I primi quindici giorni dopo il parto, sono per le donne un periodo ricco di cambiamenti psicologici, affettivi e sociali e di sollecitazioni neuroendocrine e ormonali. Gran parte delle neo mamme si adegua correttamente a questa nuova esperienza, vivendola positivamente. Altre donne riportano, in termini transitori, importanti oscillazioni del tono dell’umore, crisi di pianto, senso di inadeguatezza e fragilità emotiva. Questa condizione, diversa dalla più conosciuta “depressione post-partum”, viene definita “maternity blues” e si risolve spontaneamente.

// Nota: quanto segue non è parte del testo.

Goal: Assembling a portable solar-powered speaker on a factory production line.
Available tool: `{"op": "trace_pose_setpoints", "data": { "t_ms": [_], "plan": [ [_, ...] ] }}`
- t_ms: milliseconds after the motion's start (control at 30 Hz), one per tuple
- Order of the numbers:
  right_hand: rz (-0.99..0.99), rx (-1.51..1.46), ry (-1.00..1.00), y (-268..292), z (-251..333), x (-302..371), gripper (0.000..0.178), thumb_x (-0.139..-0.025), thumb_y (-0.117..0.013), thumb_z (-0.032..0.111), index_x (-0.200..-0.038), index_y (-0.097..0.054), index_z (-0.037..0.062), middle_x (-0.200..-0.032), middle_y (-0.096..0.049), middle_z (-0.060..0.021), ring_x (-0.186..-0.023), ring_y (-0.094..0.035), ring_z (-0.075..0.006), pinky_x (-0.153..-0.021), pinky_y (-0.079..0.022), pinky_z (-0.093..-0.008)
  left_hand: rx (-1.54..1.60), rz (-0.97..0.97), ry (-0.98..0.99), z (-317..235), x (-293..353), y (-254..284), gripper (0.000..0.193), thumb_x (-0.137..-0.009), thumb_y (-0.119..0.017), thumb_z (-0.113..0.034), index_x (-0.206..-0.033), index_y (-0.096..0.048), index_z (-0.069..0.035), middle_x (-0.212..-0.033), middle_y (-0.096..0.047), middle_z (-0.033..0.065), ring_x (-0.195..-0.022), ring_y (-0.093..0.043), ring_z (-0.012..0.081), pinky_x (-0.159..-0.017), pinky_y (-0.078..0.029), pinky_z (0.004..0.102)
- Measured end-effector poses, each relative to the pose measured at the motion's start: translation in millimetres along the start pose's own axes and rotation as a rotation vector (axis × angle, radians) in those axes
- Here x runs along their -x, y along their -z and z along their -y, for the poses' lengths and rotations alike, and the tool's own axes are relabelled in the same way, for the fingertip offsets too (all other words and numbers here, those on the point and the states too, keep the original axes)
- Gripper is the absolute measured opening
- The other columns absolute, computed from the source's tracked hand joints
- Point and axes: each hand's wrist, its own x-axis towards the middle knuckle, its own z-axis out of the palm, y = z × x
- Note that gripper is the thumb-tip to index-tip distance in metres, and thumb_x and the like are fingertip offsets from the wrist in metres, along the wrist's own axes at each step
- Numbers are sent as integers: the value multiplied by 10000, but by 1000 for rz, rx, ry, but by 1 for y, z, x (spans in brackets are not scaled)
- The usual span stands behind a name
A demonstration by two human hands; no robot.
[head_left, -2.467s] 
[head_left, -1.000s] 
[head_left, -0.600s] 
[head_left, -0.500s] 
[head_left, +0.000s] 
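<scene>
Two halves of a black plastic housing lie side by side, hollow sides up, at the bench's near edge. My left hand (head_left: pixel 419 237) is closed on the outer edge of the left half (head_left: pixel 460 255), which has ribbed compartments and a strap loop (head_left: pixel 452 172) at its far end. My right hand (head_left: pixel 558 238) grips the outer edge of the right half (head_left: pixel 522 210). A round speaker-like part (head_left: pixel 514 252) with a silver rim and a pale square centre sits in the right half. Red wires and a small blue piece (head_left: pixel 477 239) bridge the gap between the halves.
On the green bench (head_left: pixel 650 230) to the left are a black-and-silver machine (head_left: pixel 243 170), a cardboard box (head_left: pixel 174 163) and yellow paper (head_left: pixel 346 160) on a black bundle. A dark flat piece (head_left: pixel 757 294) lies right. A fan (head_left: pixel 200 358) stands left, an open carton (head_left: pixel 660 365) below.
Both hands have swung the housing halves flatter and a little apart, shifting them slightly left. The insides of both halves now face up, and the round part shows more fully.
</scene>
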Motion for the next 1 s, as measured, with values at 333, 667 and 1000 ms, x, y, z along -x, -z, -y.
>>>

E’ però importante informare e preparare la neomamma con la sua famiglia a questo periodo così delicato e alla possibilità che possa presentarsi questa condizione. Nonostante il “Maternity Blues” sembri particolarmente diffuso tra le donne, ricercatori e professionisti non hanno ancora scoperto dei criteri diagnostici condivisi e validi. Il termine “blues” fa riferimento al fatto che l’umore della mamma è caratterizzato principalmente da toni depressivi. Infatti, secondo gli autori Kennerley, Gath e Newport, questi soggetti si caratterizzano per la presenza di pianti, tristezza, umore labile, ansia, irritabilità e disturbi del sonno e dell’appetito.
E’ necessario specificare che, secondo O’ Hara e Sutter, un’importante presenza di questi sintomi (soprattutto pianto continuo e pensieri di morte), sono predittivi di una successiva depressione clinica. Proprio per questo è fondamentale coinvolgere in maniera tempestiva uno psicoterapeuta perinatale per valutare adeguatamente la situazione. Questa particolare condizione va ad intaccare le modalità di attaccamento madre-figlio. La madre colpita sembra riportare maggiori livelli di ansietà nei confronti del piccolo. Queste donne tendono a toccare meno il proprio figlio, sviluppando quindi un attaccamento di tipo “ritirato”.